Julianne was pushing too hard now, and Ridley was resisting. For the first time, a clear break had appeared, and even in his trance state, Ridley was beginning to view her as an interrogator and not a guide. She seemed to realize it because she changed tacks, but it was too late.

“Focus on the things around you,” she said. “Don’t worry about how it all came to be. Return to your senses now. Only the senses. Just tell me what you see, what you feel, what you hear, what you smell.”

“I don’t want to be here anymore,” Ridley said. “I can’t be here anymore.”

“That’s all right. You’re fine, you’re safe.”

“No. Not here. In this place, no one is ever safe. Not ever.” The words had gone frantic.

“You’re safe,” Julianne said. “Can you say that? Say the words and know that they are true. Say the words.”

“I’m safe.” He sounded like a blubbering child being talked out of a crying fit, promised that his injury didn’t hurt as bad as he thought it did. His breathing had gotten so rapid that he was hyperventilating. It was as if Ridley’s mind had blown a fuse, and whatever protection the hypnotized state had once offered him was now gone.

“I want to leave.
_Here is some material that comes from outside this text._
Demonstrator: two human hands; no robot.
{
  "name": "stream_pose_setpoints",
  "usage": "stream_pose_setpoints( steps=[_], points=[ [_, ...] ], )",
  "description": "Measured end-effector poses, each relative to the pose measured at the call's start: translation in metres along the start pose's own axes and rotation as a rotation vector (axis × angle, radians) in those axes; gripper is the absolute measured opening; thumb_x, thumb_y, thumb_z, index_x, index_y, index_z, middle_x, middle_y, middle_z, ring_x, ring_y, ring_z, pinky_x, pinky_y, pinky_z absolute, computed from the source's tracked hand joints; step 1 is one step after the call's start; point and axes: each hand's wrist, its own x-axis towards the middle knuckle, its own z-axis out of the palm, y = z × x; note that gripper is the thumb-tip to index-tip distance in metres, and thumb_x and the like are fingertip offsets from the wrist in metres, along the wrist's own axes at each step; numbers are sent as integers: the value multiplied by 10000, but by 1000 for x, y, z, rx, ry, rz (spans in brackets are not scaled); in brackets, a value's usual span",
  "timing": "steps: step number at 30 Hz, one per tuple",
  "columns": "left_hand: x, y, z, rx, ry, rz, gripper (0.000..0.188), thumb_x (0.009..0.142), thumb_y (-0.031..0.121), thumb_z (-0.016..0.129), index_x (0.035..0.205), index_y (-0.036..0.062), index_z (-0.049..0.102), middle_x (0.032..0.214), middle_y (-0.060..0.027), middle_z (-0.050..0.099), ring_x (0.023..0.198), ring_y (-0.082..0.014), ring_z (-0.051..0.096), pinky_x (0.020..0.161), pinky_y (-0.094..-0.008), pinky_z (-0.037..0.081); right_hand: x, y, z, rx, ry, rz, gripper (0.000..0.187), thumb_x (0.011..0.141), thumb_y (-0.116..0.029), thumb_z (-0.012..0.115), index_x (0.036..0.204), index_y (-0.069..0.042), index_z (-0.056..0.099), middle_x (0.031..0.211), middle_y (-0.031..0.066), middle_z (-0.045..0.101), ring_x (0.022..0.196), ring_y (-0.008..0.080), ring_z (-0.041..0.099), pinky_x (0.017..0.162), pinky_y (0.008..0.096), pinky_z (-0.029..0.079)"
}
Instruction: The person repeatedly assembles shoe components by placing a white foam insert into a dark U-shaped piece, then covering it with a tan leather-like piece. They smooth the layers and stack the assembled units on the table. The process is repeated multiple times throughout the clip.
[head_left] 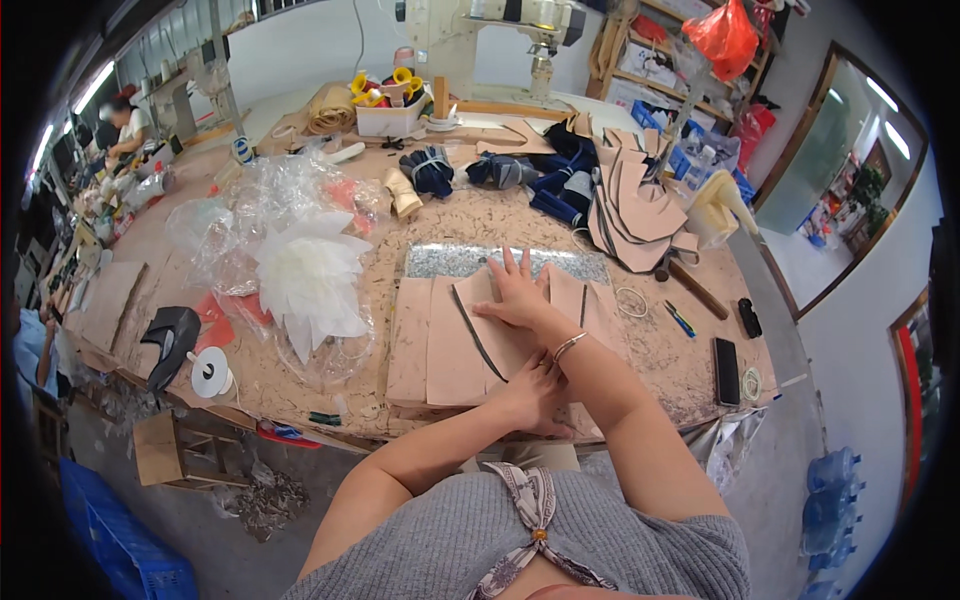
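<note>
Flat beige leather-like pieces (408, 340) lie overlapped in front of me, two of them showing dark strips along an edge. My right hand (518, 292) rests palm down on them with its fingers spread, the fingertips reaching toward a speckled grey stone slab (430, 261). A bangle circles that wrist. At the near edge of the pieces, my left hand (538, 396) lies with its thumb stretched out toward me. Its fingertips touch the pieces just beside the right wrist, which partly hides them. Neither hand appears to grip anything.
Clear plastic bags (240, 215) and white translucent sheets (312, 270) spread at left, near a white spool (211, 373). Right of me lie a hammer (698, 290), pens (680, 319) and a black phone (726, 371). Stacked beige pieces (632, 205) and dark bundles (430, 172) sit behind.
</note>
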Motion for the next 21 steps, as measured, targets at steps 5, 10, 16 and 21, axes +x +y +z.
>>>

Please. I want out of the dark. Please.” Each word left him with a gasp.

“Then we’ll leave it behind. We’re going to count our way back now, all right? We’re going to start at one, and when we reach ten, you’ll be back where you are safe. You will feel better, because you’ve asked yourself the right questions, and you know that you need to ask those questions. When we reach ten, you will feel safe, and you will feel peaceful. You will feel these things because you deserve them, don’t you? Yes. You deserve to feel safe and peaceful. You deserve that. One... You know that you deserve peace. Two... And when you return you will feel good, you will feel alert and strong and clean, you will feel so much better than before. Three... You know that you deserve safety. Four... five... six.” As she counted up, her voice rose in volume just a touch, a slow but steady increase, and even from just the recording Mark could feel a shift in his own energy. “You have done all of the right things, and you have asked the right questions, and you will feel better now than before, you will be a new and better version of yourself, because you have sought these things. You will feel the peace that comes with doing the right things... seven... eight... Let yourself feel warmth again. Feel warmth and see light. Everything will be brighter now. Everything will be safe. Nine... feeling the warmth... feeling so good and so peaceful... and ten.”

Ridley’s eyes opened on ten with an unseeing stare that focused quickly. His chest rose and fell in long, deep breaths. His hands were motionless against his legs; his body was still. For a moment, the screen held on his eyes, which were looking directly into the camera, and then the picture went black.

38

Mark let out a breath he hadn’t been aware of holding. Julianne was still standing just as she had been, a few steps behind him, her eyes locked on the now blank computer screen, her arms folded.

“That was in December,” she said. “I’ve continued working with him, but we’ve never gotten back to that place. Never so far. He’s very guarded now. As I said, I have had to prove myself as an ally. I couldn’t go to the police. You might disagree, but I know what would have happened. They would have dismissed me, then they would have been too aggressive with him, and the bond of trust I was forming with Ridley would have shattered.”

“But there’s been no gain to it,” Mark said. He was still shaken by what he’d seen. He’d never watched anyone speaking under hypnosis before, let alone confessing to a murder. “Your trust hasn’t led to anything good.”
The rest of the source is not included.